■ EXERCISE AIM: Please write out the listing exactly, leaving each picture out.
--*--
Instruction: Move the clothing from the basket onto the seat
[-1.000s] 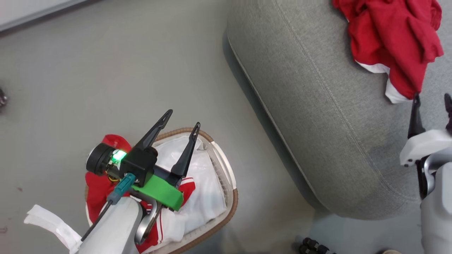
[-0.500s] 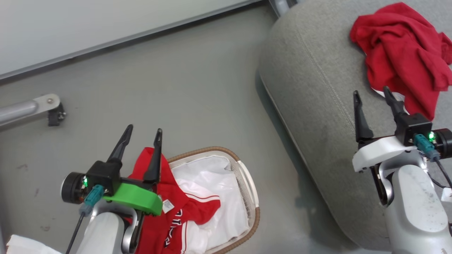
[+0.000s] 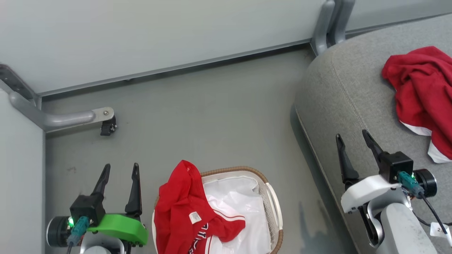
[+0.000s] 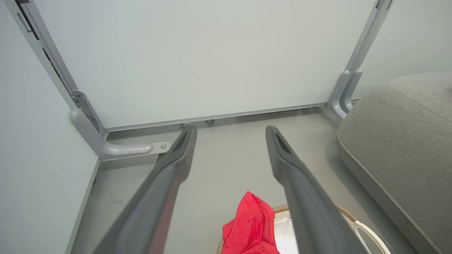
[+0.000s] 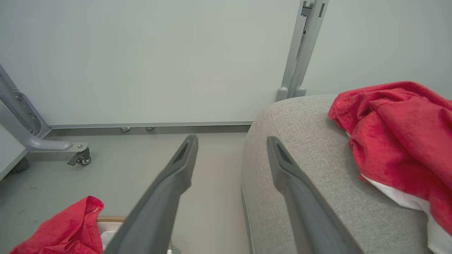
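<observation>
One red garment (image 3: 180, 208) hangs over the basket (image 3: 274, 208) at its left rim, partly lying inside on a glossy white sheet (image 3: 235, 197). A second red garment (image 3: 422, 91) lies crumpled on the seat (image 3: 335, 98), up and to the right of the basket. Just left of the basket the left gripper (image 3: 121, 165) hovers above the floor (image 3: 212, 116), fingers spread and empty. Right of the basket, the right gripper (image 3: 351, 134) hangs over the seat's edge, likewise spread, grasping nothing.

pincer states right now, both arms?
Left pincer: open, holding nothing.
Right pincer: open, holding nothing.
</observation>
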`<state>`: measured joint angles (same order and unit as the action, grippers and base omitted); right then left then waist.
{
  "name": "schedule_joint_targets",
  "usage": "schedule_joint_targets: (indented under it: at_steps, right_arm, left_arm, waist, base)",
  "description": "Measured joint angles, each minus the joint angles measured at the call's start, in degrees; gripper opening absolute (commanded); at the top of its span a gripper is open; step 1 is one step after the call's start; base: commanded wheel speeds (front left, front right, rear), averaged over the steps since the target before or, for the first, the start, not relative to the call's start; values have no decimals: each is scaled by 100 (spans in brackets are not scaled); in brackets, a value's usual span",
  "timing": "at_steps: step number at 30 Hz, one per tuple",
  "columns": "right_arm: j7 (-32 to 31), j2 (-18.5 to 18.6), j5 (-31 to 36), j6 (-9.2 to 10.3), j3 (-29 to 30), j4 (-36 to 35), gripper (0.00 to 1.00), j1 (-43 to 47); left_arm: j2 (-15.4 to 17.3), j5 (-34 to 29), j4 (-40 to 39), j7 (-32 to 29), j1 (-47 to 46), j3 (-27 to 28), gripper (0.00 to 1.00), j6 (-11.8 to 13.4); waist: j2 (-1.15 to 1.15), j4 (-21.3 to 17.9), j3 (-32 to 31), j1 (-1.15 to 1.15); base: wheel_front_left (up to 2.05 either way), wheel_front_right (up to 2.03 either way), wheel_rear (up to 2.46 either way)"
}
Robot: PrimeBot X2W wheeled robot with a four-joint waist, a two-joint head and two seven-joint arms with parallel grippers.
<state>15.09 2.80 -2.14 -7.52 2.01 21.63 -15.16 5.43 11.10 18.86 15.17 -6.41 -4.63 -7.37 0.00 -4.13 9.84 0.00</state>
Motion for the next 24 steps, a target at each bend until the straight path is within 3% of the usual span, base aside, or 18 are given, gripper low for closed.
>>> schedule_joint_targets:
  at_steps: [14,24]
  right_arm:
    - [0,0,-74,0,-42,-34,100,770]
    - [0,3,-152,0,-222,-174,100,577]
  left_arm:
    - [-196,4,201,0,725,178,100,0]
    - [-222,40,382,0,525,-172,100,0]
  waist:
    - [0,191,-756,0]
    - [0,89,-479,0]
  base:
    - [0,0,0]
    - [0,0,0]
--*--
■ EXERCISE SOLUTION:
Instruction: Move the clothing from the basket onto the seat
[-1.000s] 
[-0.500s] 
[+0.000s] 
[+0.000s] 
[+0.000s] 
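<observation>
One red garment (image 3: 180, 208) hangs over the basket (image 3: 274, 208) at its left rim, partly lying inside on a glossy white sheet (image 3: 235, 197). A second red garment (image 3: 422, 91) lies crumpled on the seat (image 3: 335, 98), up and to the right of the basket. Just left of the basket the left gripper (image 3: 121, 165) hovers above the floor (image 3: 212, 116), fingers spread and empty. Right of the basket, the right gripper (image 3: 351, 134) hangs over the seat's edge, likewise spread, grasping nothing.

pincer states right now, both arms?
Left pincer: open, holding nothing.
Right pincer: open, holding nothing.
</observation>
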`<state>`: measured joint angles (same order and unit as the action, grippers and base omitted); right then left then waist.
{
  "name": "schedule_joint_targets",
  "usage": "schedule_joint_targets: (indented under it: at_steps, right_arm, left_arm, waist, base)",
  "description": "Measured joint angles, each minus the joint angles measured at the call's start, in degrees; gripper opening absolute (commanded); at the top of its span a gripper is open; step 1 is one step after the call's start; base: commanded wheel speeds (front left, front right, rear), averaged over the steps since the target before or, for the first, the start, not relative to the call's start; values have no decimals: each is scaled by 100 (spans in brackets are not scaled); in brackets, a value's usual span",
  "timing": "at_steps: step number at 30 Hz, one per tuple",
  "columns": "right_arm: j7 (-32 to 31), j2 (-18.5 to 18.6), j5 (-31 to 36), j6 (-9.2 to 10.3), j3 (-29 to 30), j4 (-36 to 35), gripper (0.00 to 1.00), j1 (-43 to 47); left_arm: j2 (-15.4 to 17.3), j5 (-34 to 29), j4 (-40 to 39), j7 (-32 to 29), j1 (-47 to 46), j3 (-27 to 28), gripper (0.00 to 1.00), j6 (-11.8 to 13.4); waist: j2 (-1.15 to 1.15), j4 (-21.3 to 17.9), j3 (-32 to 31), j1 (-1.15 to 1.15); base: wheel_front_left (up to 2.05 either way), wheel_front_right (up to 2.03 either way), wheel_rear (up to 2.46 either way)"
}
Robot: PrimeBot X2W wheeled robot with a four-joint waist, a two-joint head and two seven-joint arms with parallel grippers.
<state>15.09 2.80 -2.14 -7.52 2.01 21.63 -15.16 5.43 11.10 18.86 15.17 -6.41 -4.63 -7.37 0.00 -4.13 9.84 0.00</state>
Motion for the next 24 steps, a target at each bend until the straight path is within 3% of the usual span, base aside, or 18 are given, gripper low for closed.
>>> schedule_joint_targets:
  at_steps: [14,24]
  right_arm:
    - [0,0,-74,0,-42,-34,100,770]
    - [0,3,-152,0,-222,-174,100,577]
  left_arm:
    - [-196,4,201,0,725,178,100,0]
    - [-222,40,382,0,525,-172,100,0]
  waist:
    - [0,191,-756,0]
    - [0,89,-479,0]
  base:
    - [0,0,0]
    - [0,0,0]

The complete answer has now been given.